**INSTRUCTIONS TO FOLLOW**
Starting at the first line of the listing below and ending at the line with "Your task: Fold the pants", copy each line exactly.

**GIVEN INFORMATION**
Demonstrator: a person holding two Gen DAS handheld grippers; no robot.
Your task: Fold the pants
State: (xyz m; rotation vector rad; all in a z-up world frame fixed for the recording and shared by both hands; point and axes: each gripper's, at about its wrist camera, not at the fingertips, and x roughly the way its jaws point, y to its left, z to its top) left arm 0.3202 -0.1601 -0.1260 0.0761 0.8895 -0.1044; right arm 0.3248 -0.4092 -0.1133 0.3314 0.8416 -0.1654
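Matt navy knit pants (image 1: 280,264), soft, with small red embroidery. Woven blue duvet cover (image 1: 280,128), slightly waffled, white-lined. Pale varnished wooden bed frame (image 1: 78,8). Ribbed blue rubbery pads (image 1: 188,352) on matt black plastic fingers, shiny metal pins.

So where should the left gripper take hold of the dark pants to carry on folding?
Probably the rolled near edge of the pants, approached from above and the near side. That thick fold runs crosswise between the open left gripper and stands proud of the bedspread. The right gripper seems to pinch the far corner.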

**SOLVED PROBLEM**
Demonstrator: a person holding two Gen DAS handheld grippers; no robot.
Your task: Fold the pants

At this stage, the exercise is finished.